Return the lines of the material below exactly, beginning with the line that has "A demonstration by" in it and finishing with the line that has "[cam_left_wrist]" in it. Leave all pictures aside.

..........

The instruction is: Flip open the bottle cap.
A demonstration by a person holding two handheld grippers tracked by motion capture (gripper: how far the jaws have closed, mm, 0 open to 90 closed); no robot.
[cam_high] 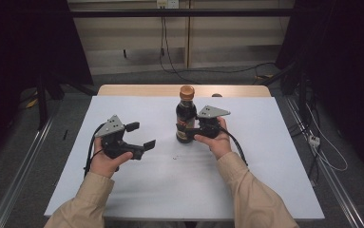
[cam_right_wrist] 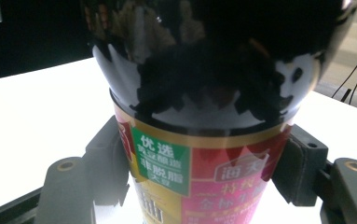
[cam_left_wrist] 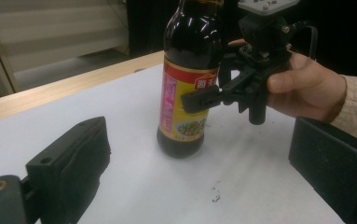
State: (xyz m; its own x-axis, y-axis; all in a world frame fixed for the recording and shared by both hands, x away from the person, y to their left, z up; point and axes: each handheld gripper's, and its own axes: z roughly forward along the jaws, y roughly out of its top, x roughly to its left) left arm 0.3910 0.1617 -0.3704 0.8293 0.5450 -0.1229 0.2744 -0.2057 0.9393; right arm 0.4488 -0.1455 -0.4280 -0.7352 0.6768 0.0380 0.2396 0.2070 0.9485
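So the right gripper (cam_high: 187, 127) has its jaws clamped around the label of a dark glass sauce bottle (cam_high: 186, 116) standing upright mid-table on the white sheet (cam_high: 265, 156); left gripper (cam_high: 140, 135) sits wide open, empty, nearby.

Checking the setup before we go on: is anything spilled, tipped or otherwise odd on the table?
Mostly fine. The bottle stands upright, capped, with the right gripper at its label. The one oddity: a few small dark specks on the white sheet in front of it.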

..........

:: SOLUTION TO THIS TASK ::
A demonstration by a person holding two handheld grippers tracked by motion capture (gripper: how far the jaws have closed, mm, 0 open to 90 closed); no robot.
[cam_high] 
[cam_right_wrist] 
[cam_left_wrist] 

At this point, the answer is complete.